Worker node YARN container terminations

Dataproc writes the following message in the YARN resource manager: container id exited with code EXIT_CODE. To view these messages, enable Logging, then use the following log filter:

resource.type="cloud_dataproc_cluster"
resource.labels.cluster_name="CLUSTER_NAME"
resource.labels.cluster_uuid="CLUSTER_UUID"
jsonPayload.message:"container" AND "exited with code" AND "which potentially signifies memory pressure on NODE

If a container exited with code INT, check the google.dataproc.oom-killer log or the dataproc.googleapis.com/node/problem_count to confirm that Dataproc Memory Protection terminated the job (see Process terminations).

Solutions:
- Check that container sizes are configured correctly.
- Consider lowering yarn.nodemanager.resource.memory-mb. This property controls the amount of memory used for scheduling YARN containers.
- If job containers consistently fail, check if data skew is causing increased usage of specific containers. If so, repartition the job or increase worker size to accommodate additional memory requirements.

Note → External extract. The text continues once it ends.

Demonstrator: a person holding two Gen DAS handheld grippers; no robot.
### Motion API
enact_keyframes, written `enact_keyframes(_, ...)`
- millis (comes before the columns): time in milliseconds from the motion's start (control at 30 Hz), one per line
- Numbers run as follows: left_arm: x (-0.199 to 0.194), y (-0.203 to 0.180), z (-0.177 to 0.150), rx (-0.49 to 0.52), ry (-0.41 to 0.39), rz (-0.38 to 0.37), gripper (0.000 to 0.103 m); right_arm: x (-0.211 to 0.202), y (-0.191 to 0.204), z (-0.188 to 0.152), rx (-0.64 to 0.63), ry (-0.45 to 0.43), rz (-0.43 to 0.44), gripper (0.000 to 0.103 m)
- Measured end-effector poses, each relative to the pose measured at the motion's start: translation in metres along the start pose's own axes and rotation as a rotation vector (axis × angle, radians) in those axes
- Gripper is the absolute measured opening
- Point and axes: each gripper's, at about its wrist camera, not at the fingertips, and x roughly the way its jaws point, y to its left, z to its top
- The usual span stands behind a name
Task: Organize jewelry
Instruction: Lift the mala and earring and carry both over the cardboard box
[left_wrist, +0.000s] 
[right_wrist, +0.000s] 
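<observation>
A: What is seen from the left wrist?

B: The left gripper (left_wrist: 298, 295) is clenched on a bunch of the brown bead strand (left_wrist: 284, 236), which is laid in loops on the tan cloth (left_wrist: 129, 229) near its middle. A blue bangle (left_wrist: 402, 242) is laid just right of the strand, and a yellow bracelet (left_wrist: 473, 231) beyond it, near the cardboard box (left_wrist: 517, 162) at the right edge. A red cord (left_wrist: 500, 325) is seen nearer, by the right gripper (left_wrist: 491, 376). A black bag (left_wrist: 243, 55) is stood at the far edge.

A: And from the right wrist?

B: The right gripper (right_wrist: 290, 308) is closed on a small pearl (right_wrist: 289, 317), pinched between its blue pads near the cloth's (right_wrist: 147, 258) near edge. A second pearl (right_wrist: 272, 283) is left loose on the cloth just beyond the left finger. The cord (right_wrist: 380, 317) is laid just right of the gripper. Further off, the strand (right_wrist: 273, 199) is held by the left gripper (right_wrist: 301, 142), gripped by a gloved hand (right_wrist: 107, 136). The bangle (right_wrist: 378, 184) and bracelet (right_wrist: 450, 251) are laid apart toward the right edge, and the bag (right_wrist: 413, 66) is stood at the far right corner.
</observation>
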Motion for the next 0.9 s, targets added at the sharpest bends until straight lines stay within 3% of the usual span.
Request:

Fine-tune Linux memory protection on the master node (advanced)

Dataproc master nodes use the earlyoom utility to prevent system hangs by freeing memory when available memory is critically low. The default configuration is suitable for many workloads. However, you might need to adjust the configuration if your master node has a large amount of memory and experiences rapid memory consumption.

In scenarios with high memory pressure, the system can enter a state of "thrashing," where it spends most of its time on memory management and becomes unresponsive. This can happen so quickly that earlyoom fails to take action based on its default settings or fails to act before the kernel OOM response is invoked.

Before you begin

This is an advanced tuning option. Before you adjust earlyoom settings, prioritize other solutions, such as using a master VM with more memory, reducing job concurrency, or optimizing job memory usage.

Customize `earlyoom` settings

The default earlyoom configuration uses a fixed amount of free memory as a trigger. On virtual machines with a large amount of RAM, for example 32GB or more, this fixed amount might represent a small fraction of the total memory. This makes the system susceptible to sudden spikes in memory usage.

To customize the earlyoom settings, connect to the master node and modify the configuration file.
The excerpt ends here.